Revert "test/extended/prometheus: Validate alerting rules" #26499

stbenjam · 2021-10-04T13:13:16Z

Many jobs are failing - OVN, and vsphere - due to this new test. This test should be changed to flaking, or have a list of exceptions while they are being fixed.

openshift-ci · 2021-10-04T13:13:42Z

[APPROVALNOTIFIER] This PR is NOT APPROVED

This pull-request has been approved by: stbenjam
To complete the pull request process, please assign bparees after the PR has been reviewed.
You can assign the PR to them by writing /assign @bparees in a comment when ready.

The full list of commands accepted by this bot can be found here.

Needs approval from an approver in each of these files:

test/extended/OWNERS

Approvers can indicate their approval by writing /approve in a comment
Approvers can cancel approval by writing /approve cancel in a comment

deads2k · 2021-10-04T13:18:16Z

Manually merging revert because of permafails across numerous jobs (to be listed by Stephen). Before being un-reverted, the permafails must be eliminated. Same as product code, we are biased toward revert instead of fixes. This is the third such revert in the past week.

dgrisonnet · 2021-10-04T13:40:24Z

I haven't looked at all the failures yet, but I think it would have been better to update the exception list rather than reverting the whole test since this test comes with one.
From what I can see we missed the OVN specific alerts when adding this test, but the challenge when merging such a test is that new alerts breaking our guidelines might be merged before this test is, so it will result in yet another batch of permanent failures. To prevent that, I think we should try to run the test on all possible jobs to get the infrastructure-specific alerts allow listed, and then if we are still seeing failures once the test is merged, update the allow list with the few alerts that were not detected beforehand. Otherwise, we will go back and forth with reverting this job every time an alert wasn't tested against this test before being merged. cc @bison

deads2k · 2021-10-04T14:04:38Z

I haven't looked at all the failures yet, but I think it would have been better to update the exception list rather than reverting the whole test since this test comes with one.
From what I can see we missed the OVN specific alerts when adding this test, but the challenge when merging such a test is that new alerts breaking our guidelines might be merged before this test is, so it will result in yet another batch of permanent failures. To prevent that, I think we should try to run the test on all possible jobs to get the infrastructure-specific alerts allow listed, and then if we are still seeing failures once the test is merged, update the allow list with the few alerts that were not detected beforehand. Otherwise, we will go back and forth with reverting this job every time an alert wasn't tested against this test before being merged. cc @bison

The unrevert can add an exception list and get into a working condition before merging. With large areas of CI stuck, the priority is getting back to a functional state. The unrevert+exceptions can come in another PR that gets the exceptions correct before merging.

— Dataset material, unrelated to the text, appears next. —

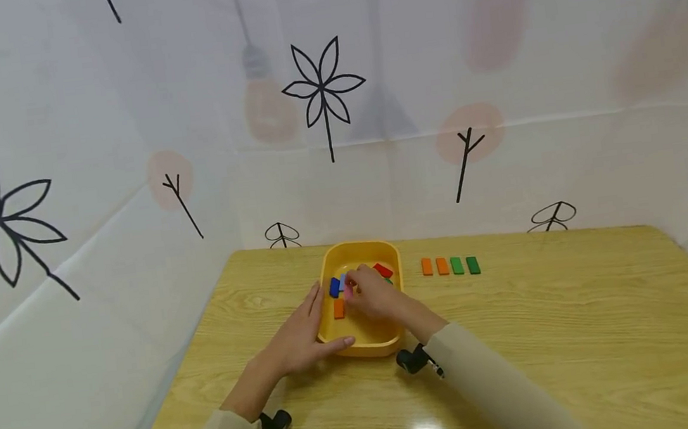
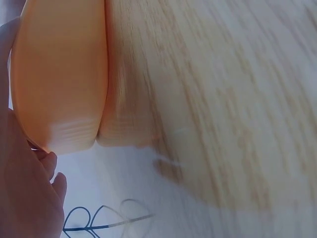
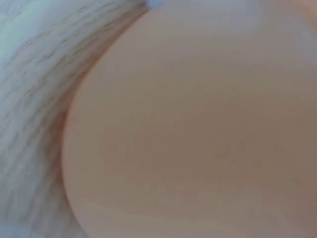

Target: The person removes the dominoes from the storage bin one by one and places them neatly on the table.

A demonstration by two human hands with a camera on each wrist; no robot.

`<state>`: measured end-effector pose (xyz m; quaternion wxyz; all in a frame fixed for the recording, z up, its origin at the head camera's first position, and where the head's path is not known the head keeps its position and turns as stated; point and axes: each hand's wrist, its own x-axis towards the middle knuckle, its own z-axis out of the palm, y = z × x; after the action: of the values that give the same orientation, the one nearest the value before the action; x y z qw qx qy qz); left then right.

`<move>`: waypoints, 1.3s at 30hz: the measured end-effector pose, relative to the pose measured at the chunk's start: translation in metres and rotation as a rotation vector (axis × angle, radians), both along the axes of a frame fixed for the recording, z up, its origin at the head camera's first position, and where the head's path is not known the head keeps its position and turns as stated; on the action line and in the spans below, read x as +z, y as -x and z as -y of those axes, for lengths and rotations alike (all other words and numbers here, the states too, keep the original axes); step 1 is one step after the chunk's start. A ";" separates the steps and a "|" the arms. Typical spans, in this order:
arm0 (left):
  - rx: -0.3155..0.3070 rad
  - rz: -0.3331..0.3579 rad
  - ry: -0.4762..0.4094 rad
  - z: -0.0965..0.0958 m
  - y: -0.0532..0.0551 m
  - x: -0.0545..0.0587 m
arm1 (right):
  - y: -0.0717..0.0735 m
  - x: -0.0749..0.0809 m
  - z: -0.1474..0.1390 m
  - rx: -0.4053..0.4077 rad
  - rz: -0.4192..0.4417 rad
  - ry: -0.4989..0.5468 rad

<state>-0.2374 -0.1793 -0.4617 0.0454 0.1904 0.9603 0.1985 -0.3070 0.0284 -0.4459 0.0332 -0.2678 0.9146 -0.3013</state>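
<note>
A yellow plastic tray (image 1: 369, 350) stands on the table with small coloured tiles inside. My right hand (image 1: 374, 294) reaches into it, fingers bent down, and pinches a pink tile (image 1: 348, 292), partly hidden by the fingers. Close to those fingertips lie a dark blue tile (image 1: 334, 287), a light blue tile (image 1: 342, 283) and an orange tile (image 1: 338, 308). Beyond the hand are a red tile (image 1: 383, 269) and a mostly covered green one. My left hand (image 1: 297, 336) rests along the tray's left side, fingers extended and thumb over the near rim. The right wrist view is blurred.
Right of the tray, a row of tiles lies on the wooden table (image 1: 571, 309): two orange (image 1: 427, 266), a light green (image 1: 457, 266) and a dark green (image 1: 474, 265). A white printed cloth (image 1: 392, 188) hangs behind and at the sides.
</note>
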 end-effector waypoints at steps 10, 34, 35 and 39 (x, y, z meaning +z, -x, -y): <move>0.015 0.005 0.004 0.000 0.000 -0.002 | -0.015 0.026 -0.029 0.078 -0.050 0.095; 0.042 0.033 -0.001 -0.001 0.003 -0.002 | -0.026 0.043 -0.095 0.132 -0.094 0.125; 0.041 0.033 0.002 -0.001 0.003 -0.003 | -0.026 0.043 -0.098 0.130 -0.105 0.119; 0.039 0.028 0.010 0.000 0.003 -0.003 | -0.023 0.043 -0.113 0.122 -0.147 0.092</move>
<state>-0.2409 -0.1795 -0.4649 0.0558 0.1688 0.9641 0.1974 -0.2837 0.1410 -0.4024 -0.0279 -0.3458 0.8817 -0.3198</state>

Otherwise, we will go back and forth with reverting this job every time an alert wasn't tested against this test before being merged.

I don't see this as the case. If you want to make an unenforcing test to find offenders first, that's a very good idea. If you want to run all the jobs before merging, that's another approach. There is no reason to believe this cannot be done as PR without sacrificing payload promotion and entire platforms of CI jobs.

simonpasquier · 2021-10-04T14:07:49Z

Looking at the job failures, they all relate to missing annotations (either description or summary or both). We would have added exceptions if we knew about these failures but unfortunately they weren't exercised in #26476. @deads2k is there any way this could have been prevented?

For OVN

Alerting rule "NetworkPodsCrashLooping" (group: cluster-network-operator-ovn.rules) has no 'description' annotation
Alerting rule "NoOvnMasterLeader" (group: cluster-network-operator-master.rules) has no 'description' annotation
Alerting rule "NoRunningOvnMaster" (group: cluster-network-operator-master.rules) has no 'description' annotation
Alerting rule "NodeWithoutOVNKubeNodePodRunning" (group: cluster-network-operator-ovn.rules) has no 'description' annotation
Alerting rule "NorthboundStale" (group: cluster-network-operator-master.rules) has no 'description' annotation
Alerting rule "SouthboundStale" (group: cluster-network-operator-master.rules) has no 'description' annotation
Alerting rule "V4SubnetAllocationThresholdExceeded" (group: cluster-network-operator-master.rules) has no 'description' annotation
Alerting rule "V6SubnetAllocationThresholdExceeded" (group: cluster-network-operator-master.rules) has no 'description' annotation

For vSphere

Alerting rule "VSphereOpenshiftClusterHealthFail" (group: vsphere-problem-detector.rules) has no 'description' annotation, but has a 'message' annotation. OpenShift alerts must use 'description' -- consider renaming the annotation
Alerting rule "VSphereOpenshiftClusterHealthFail" (group: vsphere-problem-detector.rules) has no 'summary' annotation
Alerting rule "VSphereOpenshiftNodeHealthFail" (group: vsphere-problem-detector.rules) has no 'description' annotation, but has a 'message' annotation. OpenShift alerts must use 'description' -- consider renaming the annotation
Alerting rule "VSphereOpenshiftNodeHealthFail" (group: vsphere-problem-detector.rules) has no 'summary' annotation

deads2k · 2021-10-04T14:09:50Z

Looking at the job failures, they all relate to missing annotations (either description or summary or both). We would have added exceptions if we knew about these failures but unfortunately they weren't exercised in #26476. @deads2k is there any way this could have been prevented?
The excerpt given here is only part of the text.